◆ The task
Check each line of the material for "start" and report how many lines have it, with nothing added.

◆ Collected data
%%

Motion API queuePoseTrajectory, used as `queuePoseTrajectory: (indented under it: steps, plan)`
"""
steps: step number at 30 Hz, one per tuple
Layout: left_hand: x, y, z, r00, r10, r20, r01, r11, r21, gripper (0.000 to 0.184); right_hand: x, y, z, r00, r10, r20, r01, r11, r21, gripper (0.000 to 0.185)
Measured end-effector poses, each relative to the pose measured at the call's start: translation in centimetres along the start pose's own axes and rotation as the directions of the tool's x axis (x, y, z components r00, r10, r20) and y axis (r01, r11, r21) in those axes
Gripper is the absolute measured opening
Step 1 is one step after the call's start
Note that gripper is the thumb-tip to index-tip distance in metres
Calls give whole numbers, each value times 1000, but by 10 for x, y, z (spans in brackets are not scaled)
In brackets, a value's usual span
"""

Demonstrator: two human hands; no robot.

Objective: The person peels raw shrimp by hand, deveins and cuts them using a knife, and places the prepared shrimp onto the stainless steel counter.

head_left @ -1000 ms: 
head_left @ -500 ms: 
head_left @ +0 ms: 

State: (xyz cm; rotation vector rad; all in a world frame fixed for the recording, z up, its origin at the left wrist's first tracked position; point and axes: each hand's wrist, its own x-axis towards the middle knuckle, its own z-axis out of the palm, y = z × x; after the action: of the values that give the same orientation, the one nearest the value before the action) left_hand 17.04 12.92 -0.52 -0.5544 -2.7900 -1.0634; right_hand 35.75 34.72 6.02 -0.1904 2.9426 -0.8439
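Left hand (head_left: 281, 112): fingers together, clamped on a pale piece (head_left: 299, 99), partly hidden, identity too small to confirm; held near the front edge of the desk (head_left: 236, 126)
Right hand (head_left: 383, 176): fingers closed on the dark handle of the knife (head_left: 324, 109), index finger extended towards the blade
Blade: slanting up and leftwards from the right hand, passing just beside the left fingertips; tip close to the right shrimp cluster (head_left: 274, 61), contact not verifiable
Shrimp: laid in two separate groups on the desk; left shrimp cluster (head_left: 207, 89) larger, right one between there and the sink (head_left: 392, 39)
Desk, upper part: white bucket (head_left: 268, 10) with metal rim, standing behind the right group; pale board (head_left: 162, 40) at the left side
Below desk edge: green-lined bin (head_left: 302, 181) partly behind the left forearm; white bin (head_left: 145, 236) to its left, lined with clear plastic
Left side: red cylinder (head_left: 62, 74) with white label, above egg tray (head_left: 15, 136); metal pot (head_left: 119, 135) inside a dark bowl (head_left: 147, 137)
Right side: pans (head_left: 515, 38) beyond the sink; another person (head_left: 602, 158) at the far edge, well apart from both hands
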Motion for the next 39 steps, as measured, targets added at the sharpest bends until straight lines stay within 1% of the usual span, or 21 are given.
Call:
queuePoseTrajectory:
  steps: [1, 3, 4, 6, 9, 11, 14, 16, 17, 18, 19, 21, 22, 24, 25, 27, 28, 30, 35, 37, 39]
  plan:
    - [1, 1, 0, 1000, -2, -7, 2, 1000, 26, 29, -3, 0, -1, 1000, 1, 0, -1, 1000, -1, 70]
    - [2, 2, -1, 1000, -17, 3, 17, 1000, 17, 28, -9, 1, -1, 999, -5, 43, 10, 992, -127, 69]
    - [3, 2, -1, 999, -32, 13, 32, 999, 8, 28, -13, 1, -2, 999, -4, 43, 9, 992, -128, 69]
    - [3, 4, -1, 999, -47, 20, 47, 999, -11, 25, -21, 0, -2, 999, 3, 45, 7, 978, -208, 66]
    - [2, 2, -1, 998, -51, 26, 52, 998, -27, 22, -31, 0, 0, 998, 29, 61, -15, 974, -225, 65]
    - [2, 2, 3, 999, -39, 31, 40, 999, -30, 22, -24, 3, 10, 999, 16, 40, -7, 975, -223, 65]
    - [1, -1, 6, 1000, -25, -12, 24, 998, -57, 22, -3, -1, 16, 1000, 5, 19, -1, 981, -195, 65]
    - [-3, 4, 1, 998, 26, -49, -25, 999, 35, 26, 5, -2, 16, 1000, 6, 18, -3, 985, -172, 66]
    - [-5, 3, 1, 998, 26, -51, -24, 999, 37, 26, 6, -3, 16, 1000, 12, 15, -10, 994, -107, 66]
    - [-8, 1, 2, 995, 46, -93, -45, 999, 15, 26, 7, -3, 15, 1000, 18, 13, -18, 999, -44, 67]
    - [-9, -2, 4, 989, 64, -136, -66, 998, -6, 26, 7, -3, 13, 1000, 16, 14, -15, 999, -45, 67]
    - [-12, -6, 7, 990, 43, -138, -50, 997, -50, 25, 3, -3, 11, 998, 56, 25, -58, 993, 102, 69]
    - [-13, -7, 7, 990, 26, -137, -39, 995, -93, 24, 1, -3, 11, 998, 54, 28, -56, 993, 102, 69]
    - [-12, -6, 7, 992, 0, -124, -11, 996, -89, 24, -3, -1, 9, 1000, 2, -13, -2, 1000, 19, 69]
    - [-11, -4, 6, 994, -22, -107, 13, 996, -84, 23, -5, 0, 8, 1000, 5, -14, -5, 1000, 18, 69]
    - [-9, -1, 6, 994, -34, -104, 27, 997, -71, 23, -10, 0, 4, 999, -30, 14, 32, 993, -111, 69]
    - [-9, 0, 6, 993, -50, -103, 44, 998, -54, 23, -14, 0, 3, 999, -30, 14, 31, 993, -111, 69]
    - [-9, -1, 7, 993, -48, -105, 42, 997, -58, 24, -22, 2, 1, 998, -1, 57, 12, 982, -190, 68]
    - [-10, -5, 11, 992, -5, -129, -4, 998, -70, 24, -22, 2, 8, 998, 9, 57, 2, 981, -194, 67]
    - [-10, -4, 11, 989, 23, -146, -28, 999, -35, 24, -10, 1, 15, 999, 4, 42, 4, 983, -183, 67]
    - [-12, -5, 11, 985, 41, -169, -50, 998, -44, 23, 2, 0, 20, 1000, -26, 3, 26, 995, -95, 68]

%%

◆ Exercise response
2